**YOUR GOAL**
Word for word, restate all of the data shown below.

───

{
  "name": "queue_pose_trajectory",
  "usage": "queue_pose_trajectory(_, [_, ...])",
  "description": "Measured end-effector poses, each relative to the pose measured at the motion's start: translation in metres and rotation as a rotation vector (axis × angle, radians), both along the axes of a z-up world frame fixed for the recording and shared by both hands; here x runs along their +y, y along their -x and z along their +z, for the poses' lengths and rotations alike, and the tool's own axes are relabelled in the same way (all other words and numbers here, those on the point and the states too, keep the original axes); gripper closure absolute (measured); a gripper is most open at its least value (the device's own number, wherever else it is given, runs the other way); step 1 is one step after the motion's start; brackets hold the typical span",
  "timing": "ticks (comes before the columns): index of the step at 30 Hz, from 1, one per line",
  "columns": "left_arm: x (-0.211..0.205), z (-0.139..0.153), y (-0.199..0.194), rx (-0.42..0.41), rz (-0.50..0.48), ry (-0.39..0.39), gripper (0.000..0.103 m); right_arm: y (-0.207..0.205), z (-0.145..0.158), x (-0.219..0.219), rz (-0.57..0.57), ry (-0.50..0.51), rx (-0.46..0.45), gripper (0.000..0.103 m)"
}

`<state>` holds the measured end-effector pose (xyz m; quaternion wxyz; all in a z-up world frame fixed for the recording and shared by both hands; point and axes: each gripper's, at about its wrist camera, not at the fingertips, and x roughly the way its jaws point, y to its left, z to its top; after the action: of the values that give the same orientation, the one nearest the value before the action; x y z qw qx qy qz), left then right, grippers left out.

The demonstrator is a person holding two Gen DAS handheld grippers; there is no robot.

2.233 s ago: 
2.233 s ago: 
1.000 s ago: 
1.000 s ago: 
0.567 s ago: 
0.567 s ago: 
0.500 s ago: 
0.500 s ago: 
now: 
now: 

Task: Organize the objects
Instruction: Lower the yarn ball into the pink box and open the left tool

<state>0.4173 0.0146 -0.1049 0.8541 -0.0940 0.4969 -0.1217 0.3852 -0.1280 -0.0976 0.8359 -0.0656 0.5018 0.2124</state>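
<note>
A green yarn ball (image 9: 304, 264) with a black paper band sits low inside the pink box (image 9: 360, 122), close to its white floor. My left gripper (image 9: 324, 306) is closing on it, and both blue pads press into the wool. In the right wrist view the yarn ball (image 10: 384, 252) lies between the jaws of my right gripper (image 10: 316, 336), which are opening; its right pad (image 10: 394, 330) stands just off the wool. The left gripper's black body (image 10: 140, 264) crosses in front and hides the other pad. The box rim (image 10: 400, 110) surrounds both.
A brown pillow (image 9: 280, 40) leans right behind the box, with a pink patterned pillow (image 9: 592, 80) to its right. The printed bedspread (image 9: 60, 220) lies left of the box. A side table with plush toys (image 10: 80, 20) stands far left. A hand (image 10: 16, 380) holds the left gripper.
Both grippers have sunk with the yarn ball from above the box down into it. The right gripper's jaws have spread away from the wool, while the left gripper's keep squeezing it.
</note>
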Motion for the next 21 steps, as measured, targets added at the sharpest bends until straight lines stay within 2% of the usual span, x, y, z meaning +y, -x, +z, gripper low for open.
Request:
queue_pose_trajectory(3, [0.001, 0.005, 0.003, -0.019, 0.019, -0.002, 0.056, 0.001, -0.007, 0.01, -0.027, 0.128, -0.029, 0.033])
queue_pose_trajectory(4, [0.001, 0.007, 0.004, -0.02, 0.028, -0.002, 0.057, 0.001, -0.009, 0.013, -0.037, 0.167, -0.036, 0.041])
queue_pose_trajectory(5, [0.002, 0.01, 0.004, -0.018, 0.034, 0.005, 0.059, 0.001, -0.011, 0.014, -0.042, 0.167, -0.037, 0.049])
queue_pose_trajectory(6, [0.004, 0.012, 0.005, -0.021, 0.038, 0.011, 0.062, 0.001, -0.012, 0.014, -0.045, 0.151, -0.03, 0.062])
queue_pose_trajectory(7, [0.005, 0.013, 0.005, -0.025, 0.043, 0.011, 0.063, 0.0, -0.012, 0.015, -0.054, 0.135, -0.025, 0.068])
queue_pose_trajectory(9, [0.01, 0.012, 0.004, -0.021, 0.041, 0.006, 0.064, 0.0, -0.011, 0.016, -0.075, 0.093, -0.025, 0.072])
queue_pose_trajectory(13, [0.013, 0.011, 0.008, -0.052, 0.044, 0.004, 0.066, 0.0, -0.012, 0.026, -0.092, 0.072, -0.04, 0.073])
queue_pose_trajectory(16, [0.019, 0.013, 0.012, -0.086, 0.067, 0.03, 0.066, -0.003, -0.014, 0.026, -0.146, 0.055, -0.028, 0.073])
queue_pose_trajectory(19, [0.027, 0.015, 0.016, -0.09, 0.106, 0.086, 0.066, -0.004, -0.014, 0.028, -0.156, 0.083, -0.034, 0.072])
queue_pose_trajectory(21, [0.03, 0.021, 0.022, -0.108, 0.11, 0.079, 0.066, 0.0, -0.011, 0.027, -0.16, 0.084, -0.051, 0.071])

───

**COMPLETED EXERCISE**
{
  "name": "queue_pose_trajectory",
  "usage": "queue_pose_trajectory(_, [_, ...])",
  "description": "Measured end-effector poses, each relative to the pose measured at the motion's start: translation in metres and rotation as a rotation vector (axis × angle, radians), both along the axes of a z-up world frame fixed for the recording and shared by both hands; here x runs along their +y, y along their -x and z along their +z, for the poses' lengths and rotations alike, and the tool's own axes are relabelled in the same way (all other words and numbers here, those on the point and the states too, keep the original axes); gripper closure absolute (measured); a gripper is most open at its least value (the device's own number, wherever else it is given, runs the other way); step 1 is one step after the motion's start; brackets hold the typical span",
  "timing": "ticks (comes before the columns): index of the step at 30 Hz, from 1, one per line",
  "columns": "left_arm: x (-0.211..0.205), z (-0.139..0.153), y (-0.199..0.194), rx (-0.42..0.41), rz (-0.50..0.48), ry (-0.39..0.39), gripper (0.000..0.103 m); right_arm: y (-0.207..0.205), z (-0.145..0.158), x (-0.219..0.219), rz (-0.57..0.57), ry (-0.50..0.51), rx (-0.46..0.45), gripper (0.000..0.103 m)"
}

`<state>` holds the measured end-effector pose (xyz m; quaternion wxyz; all in a z-up world frame fixed for the recording and shared by both hands; point and axes: each gripper's, at about its wrist camera, not at the fingertips, and x roughly the way its jaws point, y to its left, z to its top; after the action: of the values that give the same orientation, the one nearest the value before the action; x y z qw qx qy qz), left then right, grippers left out.

The demonstrator is a person holding two Gen DAS handheld grippers; there is no robot.

2.233 s ago: 
2.233 s ago: 
1.000 s ago: 
1.000 s ago: 
0.567 s ago: 
0.567 s ago: 
0.500 s ago: 
0.500 s ago: 
now: 
now: 

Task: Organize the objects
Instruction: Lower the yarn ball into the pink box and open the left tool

<state>0.4173 0.0146 -0.1049 0.8541 -0.0940 0.4969 -0.1217 0.3852 -0.1280 -0.0976 0.8359 -0.0656 0.5018 0.2124</state>
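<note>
A green yarn ball (image 9: 304, 264) with a black paper band sits low inside the pink box (image 9: 360, 122), close to its white floor. My left gripper (image 9: 324, 306) is closing on it, and both blue pads press into the wool. In the right wrist view the yarn ball (image 10: 384, 252) lies between the jaws of my right gripper (image 10: 316, 336), which are opening; its right pad (image 10: 394, 330) stands just off the wool. The left gripper's black body (image 10: 140, 264) crosses in front and hides the other pad. The box rim (image 10: 400, 110) surrounds both.
A brown pillow (image 9: 280, 40) leans right behind the box, with a pink patterned pillow (image 9: 592, 80) to its right. The printed bedspread (image 9: 60, 220) lies left of the box. A side table with plush toys (image 10: 80, 20) stands far left. A hand (image 10: 16, 380) holds the left gripper.
Both grippers have sunk with the yarn ball from above the box down into it. The right gripper's jaws have spread away from the wool, while the left gripper's keep squeezing it.
</note>
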Motion for the next 21 steps, as measured, targets added at the sharpest bends until straight lines stay within 2% of the usual span, x, y, z meaning +y, -x, +z, gripper low for open.
Request:
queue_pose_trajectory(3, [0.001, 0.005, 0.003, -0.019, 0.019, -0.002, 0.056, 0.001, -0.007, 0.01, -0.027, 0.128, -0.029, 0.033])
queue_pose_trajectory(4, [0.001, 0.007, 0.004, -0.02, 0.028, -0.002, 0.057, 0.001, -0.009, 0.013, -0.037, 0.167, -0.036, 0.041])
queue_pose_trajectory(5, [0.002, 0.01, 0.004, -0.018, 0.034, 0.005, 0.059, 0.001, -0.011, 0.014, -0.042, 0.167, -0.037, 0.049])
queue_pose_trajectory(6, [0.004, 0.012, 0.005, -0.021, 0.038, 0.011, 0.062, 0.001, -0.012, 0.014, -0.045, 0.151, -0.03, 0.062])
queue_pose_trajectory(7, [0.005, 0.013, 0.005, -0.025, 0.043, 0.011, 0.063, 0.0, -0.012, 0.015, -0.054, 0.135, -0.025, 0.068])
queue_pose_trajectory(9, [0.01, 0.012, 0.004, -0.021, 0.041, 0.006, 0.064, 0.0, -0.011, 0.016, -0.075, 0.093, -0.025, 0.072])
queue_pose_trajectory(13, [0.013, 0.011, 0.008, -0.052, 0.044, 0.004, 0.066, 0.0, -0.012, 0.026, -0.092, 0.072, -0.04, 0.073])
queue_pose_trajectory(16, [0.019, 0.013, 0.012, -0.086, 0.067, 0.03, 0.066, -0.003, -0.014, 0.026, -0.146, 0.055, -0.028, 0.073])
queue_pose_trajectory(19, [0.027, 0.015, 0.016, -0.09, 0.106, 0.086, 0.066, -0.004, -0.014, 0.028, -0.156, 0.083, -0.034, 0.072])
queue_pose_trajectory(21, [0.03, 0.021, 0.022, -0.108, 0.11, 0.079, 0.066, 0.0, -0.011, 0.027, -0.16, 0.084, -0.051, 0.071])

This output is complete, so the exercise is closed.